Task to complete:
Transcribe exactly the lines from the one holding "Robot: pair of" to the end of the data below, including both of those lines and no others.
++++ Data below ++++
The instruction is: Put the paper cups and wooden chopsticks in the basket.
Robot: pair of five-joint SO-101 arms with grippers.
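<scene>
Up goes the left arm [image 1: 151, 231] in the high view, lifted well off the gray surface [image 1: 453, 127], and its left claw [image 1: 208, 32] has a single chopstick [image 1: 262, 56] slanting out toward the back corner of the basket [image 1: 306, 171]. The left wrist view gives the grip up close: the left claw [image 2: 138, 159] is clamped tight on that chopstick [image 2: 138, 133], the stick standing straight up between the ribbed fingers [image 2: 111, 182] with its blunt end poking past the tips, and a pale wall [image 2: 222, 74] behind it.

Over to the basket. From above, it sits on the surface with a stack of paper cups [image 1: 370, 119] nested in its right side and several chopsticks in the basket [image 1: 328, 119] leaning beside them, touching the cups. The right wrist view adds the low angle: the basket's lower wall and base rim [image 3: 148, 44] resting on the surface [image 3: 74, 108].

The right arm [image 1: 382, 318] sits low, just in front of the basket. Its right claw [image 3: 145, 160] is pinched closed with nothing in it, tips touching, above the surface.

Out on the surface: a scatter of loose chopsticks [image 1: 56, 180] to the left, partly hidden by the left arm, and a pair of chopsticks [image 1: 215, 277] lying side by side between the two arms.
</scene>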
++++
Solved exercise:
Robot: pair of five-joint SO-101 arms with grippers.
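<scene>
Up goes the left arm [image 1: 151, 231] in the high view, lifted well off the gray surface [image 1: 453, 127], and its left claw [image 1: 208, 32] has a single chopstick [image 1: 262, 56] slanting out toward the back corner of the basket [image 1: 306, 171]. The left wrist view gives the grip up close: the left claw [image 2: 138, 159] is clamped tight on that chopstick [image 2: 138, 133], the stick standing straight up between the ribbed fingers [image 2: 111, 182] with its blunt end poking past the tips, and a pale wall [image 2: 222, 74] behind it.

Over to the basket. From above, it sits on the surface with a stack of paper cups [image 1: 370, 119] nested in its right side and several chopsticks in the basket [image 1: 328, 119] leaning beside them, touching the cups. The right wrist view adds the low angle: the basket's lower wall and base rim [image 3: 148, 44] resting on the surface [image 3: 74, 108].

The right arm [image 1: 382, 318] sits low, just in front of the basket. Its right claw [image 3: 145, 160] is pinched closed with nothing in it, tips touching, above the surface.

Out on the surface: a scatter of loose chopsticks [image 1: 56, 180] to the left, partly hidden by the left arm, and a pair of chopsticks [image 1: 215, 277] lying side by side between the two arms.
</scene>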

The output is complete.